_TASK TO CARRY OUT_
All that should come back is the lines of the data below from the one containing "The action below" to the one containing "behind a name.", inclusive, exactly as they stand.

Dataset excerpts

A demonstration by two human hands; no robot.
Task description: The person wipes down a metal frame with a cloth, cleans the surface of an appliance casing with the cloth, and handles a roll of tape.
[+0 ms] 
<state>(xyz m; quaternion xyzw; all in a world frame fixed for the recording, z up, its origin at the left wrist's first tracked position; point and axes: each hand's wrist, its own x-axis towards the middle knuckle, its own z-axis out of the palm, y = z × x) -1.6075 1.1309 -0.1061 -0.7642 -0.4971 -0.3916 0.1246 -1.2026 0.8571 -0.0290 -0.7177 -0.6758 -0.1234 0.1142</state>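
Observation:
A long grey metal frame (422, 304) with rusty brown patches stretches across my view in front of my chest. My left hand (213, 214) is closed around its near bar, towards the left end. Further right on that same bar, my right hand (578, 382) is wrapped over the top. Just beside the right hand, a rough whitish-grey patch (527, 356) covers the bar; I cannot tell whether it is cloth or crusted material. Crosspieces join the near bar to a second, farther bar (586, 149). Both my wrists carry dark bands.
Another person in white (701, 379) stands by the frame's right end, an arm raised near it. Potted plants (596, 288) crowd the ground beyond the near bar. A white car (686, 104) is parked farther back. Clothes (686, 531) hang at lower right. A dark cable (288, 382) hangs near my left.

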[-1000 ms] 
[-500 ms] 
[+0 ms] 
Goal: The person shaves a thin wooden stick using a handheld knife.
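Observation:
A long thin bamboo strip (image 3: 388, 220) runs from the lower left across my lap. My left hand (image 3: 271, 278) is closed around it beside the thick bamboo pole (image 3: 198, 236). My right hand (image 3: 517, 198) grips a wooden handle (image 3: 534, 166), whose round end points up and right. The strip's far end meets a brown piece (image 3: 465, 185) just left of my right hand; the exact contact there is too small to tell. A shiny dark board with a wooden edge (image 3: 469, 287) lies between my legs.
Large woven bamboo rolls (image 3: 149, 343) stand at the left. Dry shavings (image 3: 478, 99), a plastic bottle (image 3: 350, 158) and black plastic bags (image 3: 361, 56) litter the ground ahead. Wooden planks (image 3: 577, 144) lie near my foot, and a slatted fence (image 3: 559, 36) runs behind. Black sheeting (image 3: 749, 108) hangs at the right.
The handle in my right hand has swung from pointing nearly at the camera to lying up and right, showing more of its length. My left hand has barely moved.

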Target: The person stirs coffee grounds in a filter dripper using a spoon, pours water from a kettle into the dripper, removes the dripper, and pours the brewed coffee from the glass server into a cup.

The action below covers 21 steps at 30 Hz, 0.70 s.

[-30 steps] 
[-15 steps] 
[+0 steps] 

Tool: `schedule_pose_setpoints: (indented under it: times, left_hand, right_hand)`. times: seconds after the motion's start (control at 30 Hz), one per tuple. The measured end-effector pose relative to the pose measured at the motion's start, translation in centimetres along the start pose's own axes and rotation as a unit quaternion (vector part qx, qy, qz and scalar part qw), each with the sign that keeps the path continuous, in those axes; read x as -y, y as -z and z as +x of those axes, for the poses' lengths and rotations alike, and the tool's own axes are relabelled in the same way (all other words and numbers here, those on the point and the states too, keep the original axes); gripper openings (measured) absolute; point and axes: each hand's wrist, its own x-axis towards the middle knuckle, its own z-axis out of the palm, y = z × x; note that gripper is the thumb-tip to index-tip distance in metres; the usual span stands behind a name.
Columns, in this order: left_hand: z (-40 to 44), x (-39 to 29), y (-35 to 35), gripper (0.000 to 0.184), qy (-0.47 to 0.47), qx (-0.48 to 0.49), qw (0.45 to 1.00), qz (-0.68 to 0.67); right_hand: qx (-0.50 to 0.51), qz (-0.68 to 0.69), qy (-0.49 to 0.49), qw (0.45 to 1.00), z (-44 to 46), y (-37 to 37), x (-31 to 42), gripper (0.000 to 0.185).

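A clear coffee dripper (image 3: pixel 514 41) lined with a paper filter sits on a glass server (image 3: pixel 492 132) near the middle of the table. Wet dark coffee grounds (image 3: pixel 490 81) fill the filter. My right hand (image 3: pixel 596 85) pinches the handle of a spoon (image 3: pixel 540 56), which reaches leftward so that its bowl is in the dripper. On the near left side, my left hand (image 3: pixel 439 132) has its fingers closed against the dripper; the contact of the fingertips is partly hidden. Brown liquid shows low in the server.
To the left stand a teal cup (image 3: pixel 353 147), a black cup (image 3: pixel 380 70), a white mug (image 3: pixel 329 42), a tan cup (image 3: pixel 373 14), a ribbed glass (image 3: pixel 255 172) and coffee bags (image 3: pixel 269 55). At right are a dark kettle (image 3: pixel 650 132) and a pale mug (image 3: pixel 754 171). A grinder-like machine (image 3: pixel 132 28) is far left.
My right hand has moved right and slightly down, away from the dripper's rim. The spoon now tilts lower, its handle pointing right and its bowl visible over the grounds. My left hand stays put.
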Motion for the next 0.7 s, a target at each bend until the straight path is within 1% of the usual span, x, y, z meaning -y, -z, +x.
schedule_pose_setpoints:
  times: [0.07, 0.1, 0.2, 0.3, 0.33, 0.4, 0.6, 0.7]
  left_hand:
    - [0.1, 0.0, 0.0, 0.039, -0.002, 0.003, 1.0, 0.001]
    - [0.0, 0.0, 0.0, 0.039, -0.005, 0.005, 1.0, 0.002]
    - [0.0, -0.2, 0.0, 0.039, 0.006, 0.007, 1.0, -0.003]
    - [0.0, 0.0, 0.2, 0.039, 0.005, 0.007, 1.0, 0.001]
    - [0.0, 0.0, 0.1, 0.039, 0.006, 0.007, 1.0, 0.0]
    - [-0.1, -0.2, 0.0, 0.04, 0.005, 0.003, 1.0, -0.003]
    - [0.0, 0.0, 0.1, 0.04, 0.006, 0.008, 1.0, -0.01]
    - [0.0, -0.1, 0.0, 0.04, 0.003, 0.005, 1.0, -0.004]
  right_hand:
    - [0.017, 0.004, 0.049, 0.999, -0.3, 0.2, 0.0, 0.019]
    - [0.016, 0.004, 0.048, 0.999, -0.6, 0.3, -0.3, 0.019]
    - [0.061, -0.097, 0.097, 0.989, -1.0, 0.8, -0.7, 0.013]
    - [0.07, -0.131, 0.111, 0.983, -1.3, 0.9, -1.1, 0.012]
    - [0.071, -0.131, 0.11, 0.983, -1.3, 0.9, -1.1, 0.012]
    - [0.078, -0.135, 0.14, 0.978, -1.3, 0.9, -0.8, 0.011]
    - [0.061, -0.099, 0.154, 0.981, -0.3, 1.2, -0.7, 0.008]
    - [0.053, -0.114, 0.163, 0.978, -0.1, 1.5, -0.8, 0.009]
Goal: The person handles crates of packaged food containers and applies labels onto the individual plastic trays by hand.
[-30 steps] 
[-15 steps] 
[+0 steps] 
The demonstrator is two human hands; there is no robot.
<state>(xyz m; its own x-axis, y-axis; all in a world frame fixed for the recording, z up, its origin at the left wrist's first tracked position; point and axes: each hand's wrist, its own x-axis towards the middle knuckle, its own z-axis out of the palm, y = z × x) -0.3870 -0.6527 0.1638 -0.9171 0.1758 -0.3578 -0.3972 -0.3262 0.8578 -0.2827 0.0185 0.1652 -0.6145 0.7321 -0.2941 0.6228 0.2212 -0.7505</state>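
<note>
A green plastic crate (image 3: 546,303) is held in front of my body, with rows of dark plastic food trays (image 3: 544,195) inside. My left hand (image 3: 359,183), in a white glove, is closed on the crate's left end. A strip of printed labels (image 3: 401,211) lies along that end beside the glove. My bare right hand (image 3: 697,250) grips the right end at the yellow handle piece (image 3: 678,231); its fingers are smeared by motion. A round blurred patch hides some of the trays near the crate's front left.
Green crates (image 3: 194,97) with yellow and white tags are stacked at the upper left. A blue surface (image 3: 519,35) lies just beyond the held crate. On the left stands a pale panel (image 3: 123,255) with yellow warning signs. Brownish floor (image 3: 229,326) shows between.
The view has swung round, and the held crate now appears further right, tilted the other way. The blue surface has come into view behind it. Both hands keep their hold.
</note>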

_OUTPUT BELOW_
The action below covers 21 steps at 30 Hz, 0.70 s.

[-30 steps] 
[-15 steps] 
[+0 steps] 

Tool: `schedule_pose_setpoints: (indented under it: times, left_hand, right_hand)`. times: seconds after the motion's start (control at 30 Hz), one per tuple. The measured end-effector pose relative to the pose measured at the motion's start, translation in centimetres along the start pose's own axes and rotation as a unit quaternion (vector part qx, qy, qz and scalar part qw), each with the sign that keeps the path continuous, in those axes; read x as -y, y as -z and z as +x of those axes, for the poses' lengths and rotations alike, and the tool's own axes are relabelled in the same way (all other words and numbers here, those on the point and the states too, keep the original axes); gripper openings (measured) absolute; point and axes: each hand's wrist, its own x-axis towards the middle knuckle, its own z-axis out of the palm, y = z × x; note that gripper is the thumb-tip to index-tip distance in metres; the usual span stands behind a name.

This finishes the exercise.